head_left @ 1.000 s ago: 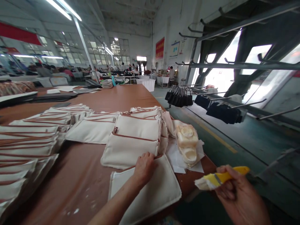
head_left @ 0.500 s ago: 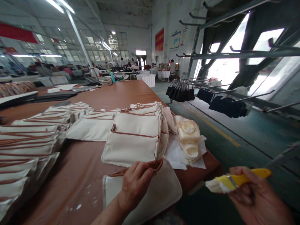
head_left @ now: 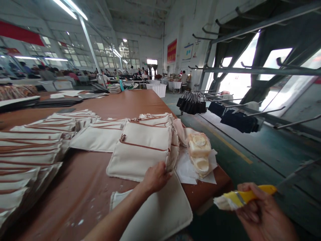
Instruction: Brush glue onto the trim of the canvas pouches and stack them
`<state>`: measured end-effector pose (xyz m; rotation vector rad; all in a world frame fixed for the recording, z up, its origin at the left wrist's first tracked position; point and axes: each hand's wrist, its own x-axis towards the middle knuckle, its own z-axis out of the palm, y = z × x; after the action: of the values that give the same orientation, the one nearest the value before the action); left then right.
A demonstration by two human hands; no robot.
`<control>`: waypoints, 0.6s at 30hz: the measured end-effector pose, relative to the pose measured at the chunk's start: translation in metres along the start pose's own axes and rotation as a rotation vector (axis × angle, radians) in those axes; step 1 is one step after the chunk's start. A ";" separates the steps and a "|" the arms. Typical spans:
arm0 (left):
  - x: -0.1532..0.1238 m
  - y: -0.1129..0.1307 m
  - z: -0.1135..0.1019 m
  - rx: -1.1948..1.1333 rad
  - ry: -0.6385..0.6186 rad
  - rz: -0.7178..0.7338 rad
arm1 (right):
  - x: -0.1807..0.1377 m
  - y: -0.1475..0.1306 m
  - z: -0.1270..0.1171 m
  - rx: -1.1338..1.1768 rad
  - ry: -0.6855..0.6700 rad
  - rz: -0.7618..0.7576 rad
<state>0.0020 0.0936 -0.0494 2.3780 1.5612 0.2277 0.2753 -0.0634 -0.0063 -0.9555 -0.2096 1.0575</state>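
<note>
My right hand (head_left: 260, 209), off the table's right edge, grips a yellow-handled paintbrush (head_left: 243, 197) whose pale bristles point left. A cream fabric pouch piece (head_left: 160, 211) lies flat at the table's front edge, under my left forearm. My left hand (head_left: 155, 179) is closed at its upper edge, where it meets the lower right corner of a stack of cream pouches with brown zips (head_left: 140, 154). What the left fingertips pinch is hidden. To the right of the stack, a glue-crusted pale plastic container (head_left: 199, 150) rests on white paper (head_left: 184, 170).
Overlapping rows of cream pouches (head_left: 27, 157) cover the brown table's (head_left: 85, 187) left side. Dark sheets (head_left: 57, 102) lie further back. On the right stands a metal rack (head_left: 250, 70) with projecting bars, black bags (head_left: 192, 103) hanging near it. People work in the background.
My left hand has moved up and right, from the front piece's brown-trimmed edge to the stack's corner. The brush has shifted slightly left and down. The view has turned a little.
</note>
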 end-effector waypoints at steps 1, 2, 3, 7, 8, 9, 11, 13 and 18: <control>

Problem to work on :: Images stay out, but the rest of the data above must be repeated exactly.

Output for this task ::
head_left @ 1.000 s ago: 
head_left @ 0.500 s ago: 
head_left @ now: 
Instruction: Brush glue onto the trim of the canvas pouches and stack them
`<state>`: measured end-effector pose (xyz m; rotation vector rad; all in a world frame fixed for the recording, z up, its origin at the left wrist's first tracked position; point and axes: each hand's wrist, its own x-axis towards the middle knuckle, its own z-axis out of the palm, y = z × x; after the action: of the values that give the same orientation, the one nearest the value before the action); left then right.
A demonstration by two human hands; no robot.
`<control>`: waypoints, 0.6s at 30hz: the measured end-effector pose, relative to the pose measured at the chunk's start: translation in metres along the start pose's own axes and rotation as a rotation vector (axis × angle, radians) in those axes; step 1 is one step after the chunk's start. A ";" separates the steps and a "|" the arms. Typical spans:
arm0 (left):
  - x: -0.1532..0.1238 m
  - y: -0.1129..0.1307 m
  - z: -0.1135..0.1019 m
  - rx: -1.1948..1.1333 rad
  - ry: -0.6385..0.6186 rad
  - rz: -0.7178..0.7338 rad
arm1 (right):
  - x: -0.1807..0.1377 m
  - y: -0.1475..0.1306 m
  - z: -0.1270..0.1171 m
  - rx: -1.1338..1.1768 rad
  - ry: -0.6855..0.6700 rad
  - rz: -0.7618..0.7576 rad
<state>0.0020 0.0936 -0.0494 2.3780 1.5612 0.2277 0.2753 -0.0634 -0.0063 -0.9555 -0.2096 1.0575</state>
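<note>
My right hand (head_left: 260, 209), off the table's right edge, grips a yellow-handled paintbrush (head_left: 243, 197) whose pale bristles point left. A cream fabric pouch piece (head_left: 160, 211) lies flat at the table's front edge, under my left forearm. My left hand (head_left: 155, 179) is closed at its upper edge, where it meets the lower right corner of a stack of cream pouches with brown zips (head_left: 140, 154). What the left fingertips pinch is hidden. To the right of the stack, a glue-crusted pale plastic container (head_left: 199, 150) rests on white paper (head_left: 184, 170).
Overlapping rows of cream pouches (head_left: 27, 157) cover the brown table's (head_left: 85, 187) left side. Dark sheets (head_left: 57, 102) lie further back. On the right stands a metal rack (head_left: 250, 70) with projecting bars, black bags (head_left: 192, 103) hanging near it. People work in the background.
My left hand has moved up and right, from the front piece's brown-trimmed edge to the stack's corner. The brush has shifted slightly left and down. The view has turned a little.
</note>
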 end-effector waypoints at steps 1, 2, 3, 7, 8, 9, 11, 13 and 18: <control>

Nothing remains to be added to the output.